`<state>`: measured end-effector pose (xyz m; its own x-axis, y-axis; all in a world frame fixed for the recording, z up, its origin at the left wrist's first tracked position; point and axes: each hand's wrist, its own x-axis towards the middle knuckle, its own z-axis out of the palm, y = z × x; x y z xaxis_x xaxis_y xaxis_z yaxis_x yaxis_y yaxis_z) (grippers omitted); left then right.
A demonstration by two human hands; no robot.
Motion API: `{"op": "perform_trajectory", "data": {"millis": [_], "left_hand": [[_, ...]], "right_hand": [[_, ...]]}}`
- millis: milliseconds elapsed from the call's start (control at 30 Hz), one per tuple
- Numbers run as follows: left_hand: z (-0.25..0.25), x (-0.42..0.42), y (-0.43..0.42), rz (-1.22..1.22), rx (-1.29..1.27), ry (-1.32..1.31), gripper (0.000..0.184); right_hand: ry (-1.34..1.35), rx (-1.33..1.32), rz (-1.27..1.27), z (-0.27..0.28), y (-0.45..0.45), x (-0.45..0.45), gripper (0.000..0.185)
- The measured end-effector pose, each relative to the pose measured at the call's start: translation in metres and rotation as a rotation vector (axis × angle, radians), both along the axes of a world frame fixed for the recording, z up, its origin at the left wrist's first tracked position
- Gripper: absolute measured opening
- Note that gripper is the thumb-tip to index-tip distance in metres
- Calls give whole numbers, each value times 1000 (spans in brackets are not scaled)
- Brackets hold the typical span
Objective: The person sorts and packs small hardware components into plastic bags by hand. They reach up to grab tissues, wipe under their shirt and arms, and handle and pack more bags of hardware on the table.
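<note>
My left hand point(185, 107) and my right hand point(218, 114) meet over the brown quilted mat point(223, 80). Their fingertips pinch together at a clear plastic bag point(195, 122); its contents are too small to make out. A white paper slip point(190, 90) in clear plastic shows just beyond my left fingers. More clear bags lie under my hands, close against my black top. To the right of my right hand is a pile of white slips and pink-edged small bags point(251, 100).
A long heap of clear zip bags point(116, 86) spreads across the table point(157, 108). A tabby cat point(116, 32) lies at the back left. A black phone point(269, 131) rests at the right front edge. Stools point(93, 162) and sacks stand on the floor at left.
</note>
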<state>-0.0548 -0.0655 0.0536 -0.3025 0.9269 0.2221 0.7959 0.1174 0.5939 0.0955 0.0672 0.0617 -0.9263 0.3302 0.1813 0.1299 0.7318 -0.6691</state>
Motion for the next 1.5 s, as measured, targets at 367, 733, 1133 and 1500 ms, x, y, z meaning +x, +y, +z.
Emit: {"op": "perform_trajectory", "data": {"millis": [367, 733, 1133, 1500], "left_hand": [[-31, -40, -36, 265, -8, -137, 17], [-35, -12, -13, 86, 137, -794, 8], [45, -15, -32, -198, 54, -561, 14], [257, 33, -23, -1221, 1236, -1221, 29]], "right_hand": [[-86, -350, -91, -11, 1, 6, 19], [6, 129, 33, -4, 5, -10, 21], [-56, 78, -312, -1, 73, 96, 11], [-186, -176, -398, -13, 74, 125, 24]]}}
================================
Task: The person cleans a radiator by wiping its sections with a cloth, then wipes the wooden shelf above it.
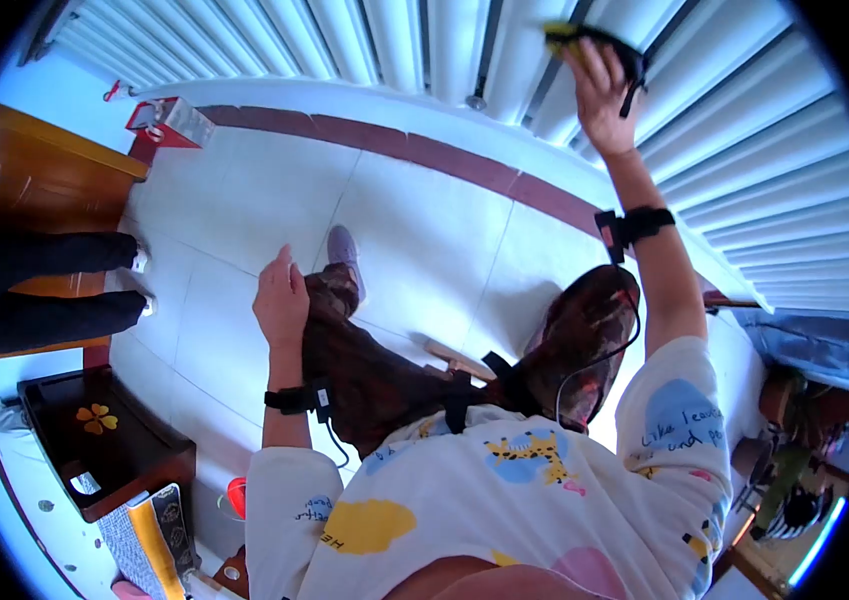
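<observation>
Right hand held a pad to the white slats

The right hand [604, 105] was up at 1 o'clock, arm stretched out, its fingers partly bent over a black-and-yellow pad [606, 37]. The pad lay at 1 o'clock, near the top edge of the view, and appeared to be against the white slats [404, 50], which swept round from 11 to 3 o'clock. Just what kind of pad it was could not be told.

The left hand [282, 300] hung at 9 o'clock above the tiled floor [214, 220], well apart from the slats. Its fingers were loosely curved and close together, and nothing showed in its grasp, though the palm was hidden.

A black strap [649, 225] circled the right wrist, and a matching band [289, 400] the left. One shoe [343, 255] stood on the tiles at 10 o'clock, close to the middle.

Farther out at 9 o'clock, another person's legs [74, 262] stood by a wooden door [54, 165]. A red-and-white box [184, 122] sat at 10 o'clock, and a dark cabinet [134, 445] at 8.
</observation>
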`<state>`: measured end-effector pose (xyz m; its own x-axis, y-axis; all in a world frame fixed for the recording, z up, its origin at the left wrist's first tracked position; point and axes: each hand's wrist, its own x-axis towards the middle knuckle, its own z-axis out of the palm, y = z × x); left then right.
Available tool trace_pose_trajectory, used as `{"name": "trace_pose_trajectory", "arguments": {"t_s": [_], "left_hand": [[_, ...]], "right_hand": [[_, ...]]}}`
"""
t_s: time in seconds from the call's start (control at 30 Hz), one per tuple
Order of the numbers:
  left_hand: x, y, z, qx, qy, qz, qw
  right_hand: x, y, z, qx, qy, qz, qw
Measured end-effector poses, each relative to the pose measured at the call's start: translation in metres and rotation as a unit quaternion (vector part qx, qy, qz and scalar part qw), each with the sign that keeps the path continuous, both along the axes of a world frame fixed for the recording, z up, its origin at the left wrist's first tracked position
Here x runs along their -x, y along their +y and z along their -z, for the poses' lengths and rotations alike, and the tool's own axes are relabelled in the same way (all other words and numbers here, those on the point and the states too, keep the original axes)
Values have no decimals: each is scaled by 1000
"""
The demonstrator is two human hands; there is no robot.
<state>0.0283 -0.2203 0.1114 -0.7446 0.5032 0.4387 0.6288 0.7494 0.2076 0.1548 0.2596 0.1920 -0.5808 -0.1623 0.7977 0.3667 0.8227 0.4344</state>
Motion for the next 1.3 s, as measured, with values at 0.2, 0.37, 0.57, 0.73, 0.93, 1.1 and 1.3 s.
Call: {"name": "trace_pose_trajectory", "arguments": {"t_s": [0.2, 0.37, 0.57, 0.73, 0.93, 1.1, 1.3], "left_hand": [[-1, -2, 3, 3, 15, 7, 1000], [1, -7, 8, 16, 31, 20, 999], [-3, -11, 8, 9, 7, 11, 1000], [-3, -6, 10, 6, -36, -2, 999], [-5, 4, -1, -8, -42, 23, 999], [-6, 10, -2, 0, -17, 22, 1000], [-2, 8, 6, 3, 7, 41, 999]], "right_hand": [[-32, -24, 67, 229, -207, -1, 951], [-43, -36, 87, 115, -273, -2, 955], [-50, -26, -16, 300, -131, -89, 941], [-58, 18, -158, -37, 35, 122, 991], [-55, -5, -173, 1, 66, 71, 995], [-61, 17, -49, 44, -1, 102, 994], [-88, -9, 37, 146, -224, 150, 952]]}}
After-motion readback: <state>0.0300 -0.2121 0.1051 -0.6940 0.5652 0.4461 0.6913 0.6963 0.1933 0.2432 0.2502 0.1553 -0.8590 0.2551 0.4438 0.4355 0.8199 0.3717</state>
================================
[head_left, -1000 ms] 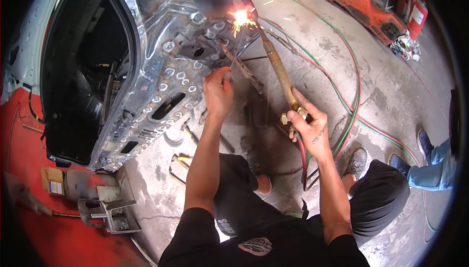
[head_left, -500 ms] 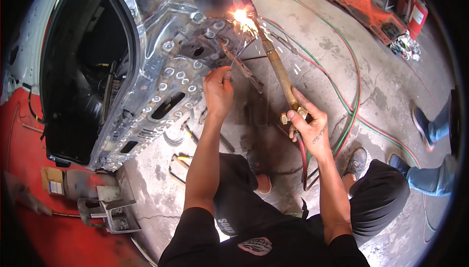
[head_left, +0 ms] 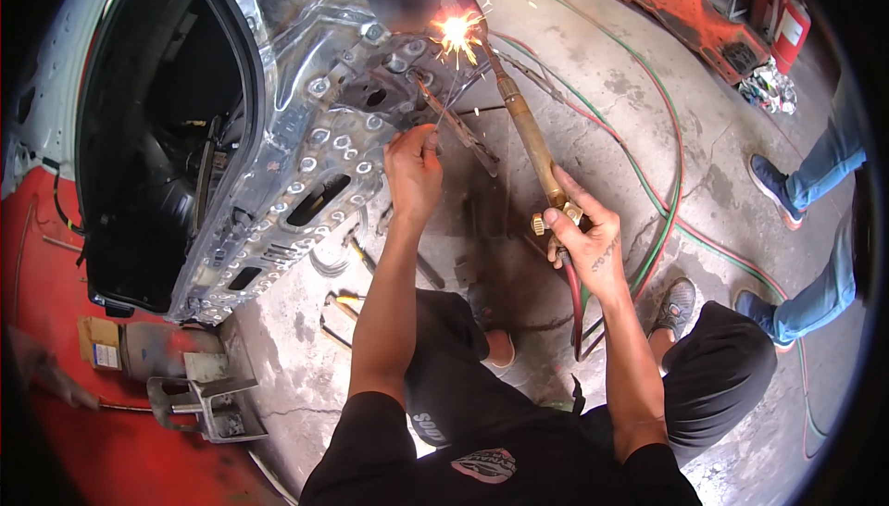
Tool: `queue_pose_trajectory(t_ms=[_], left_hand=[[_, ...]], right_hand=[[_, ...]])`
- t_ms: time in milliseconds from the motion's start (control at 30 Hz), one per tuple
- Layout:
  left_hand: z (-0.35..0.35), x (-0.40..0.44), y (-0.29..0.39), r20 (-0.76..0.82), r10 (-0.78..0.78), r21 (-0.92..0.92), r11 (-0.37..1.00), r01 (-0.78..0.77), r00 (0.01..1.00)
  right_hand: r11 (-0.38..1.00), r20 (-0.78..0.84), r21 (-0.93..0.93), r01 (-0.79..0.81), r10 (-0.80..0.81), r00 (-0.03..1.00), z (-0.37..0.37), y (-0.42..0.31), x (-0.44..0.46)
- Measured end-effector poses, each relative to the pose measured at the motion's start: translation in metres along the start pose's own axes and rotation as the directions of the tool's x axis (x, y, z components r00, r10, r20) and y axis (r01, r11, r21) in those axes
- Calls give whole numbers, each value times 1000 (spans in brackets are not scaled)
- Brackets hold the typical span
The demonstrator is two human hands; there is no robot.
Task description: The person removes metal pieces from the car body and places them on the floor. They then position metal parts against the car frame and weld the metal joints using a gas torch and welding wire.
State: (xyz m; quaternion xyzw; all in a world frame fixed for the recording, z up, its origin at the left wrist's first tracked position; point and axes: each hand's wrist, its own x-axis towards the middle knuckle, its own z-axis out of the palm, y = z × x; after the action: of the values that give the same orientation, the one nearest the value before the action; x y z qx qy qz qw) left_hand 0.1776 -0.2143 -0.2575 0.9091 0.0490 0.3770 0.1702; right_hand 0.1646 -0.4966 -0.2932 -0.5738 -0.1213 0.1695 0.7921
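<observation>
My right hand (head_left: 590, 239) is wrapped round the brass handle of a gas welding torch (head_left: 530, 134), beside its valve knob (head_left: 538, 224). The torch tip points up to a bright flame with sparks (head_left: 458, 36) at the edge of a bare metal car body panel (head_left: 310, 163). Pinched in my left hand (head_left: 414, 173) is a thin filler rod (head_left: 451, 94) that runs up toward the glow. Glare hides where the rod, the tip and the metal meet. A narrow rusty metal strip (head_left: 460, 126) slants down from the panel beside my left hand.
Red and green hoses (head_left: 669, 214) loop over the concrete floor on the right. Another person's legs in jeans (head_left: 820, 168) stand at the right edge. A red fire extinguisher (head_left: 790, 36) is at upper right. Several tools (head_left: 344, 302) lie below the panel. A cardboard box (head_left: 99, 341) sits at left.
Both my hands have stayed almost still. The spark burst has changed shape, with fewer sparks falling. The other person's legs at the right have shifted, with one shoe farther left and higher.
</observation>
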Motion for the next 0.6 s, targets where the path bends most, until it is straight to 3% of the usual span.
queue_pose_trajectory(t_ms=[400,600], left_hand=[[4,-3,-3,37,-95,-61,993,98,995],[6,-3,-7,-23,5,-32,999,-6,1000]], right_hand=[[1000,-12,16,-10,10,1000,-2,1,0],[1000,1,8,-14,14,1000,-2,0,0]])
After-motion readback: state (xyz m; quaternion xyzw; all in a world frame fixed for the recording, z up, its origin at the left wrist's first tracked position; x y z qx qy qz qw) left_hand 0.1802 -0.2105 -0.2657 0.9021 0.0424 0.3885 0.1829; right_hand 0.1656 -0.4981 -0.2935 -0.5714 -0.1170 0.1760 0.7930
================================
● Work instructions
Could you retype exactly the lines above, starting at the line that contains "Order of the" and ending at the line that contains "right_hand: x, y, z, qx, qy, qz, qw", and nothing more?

● Reply to the exercise
Order of the numbers:
  left_hand: x, y, z, qx, qy, qz, qw
  right_hand: x, y, z, qx, qy, qz, qw

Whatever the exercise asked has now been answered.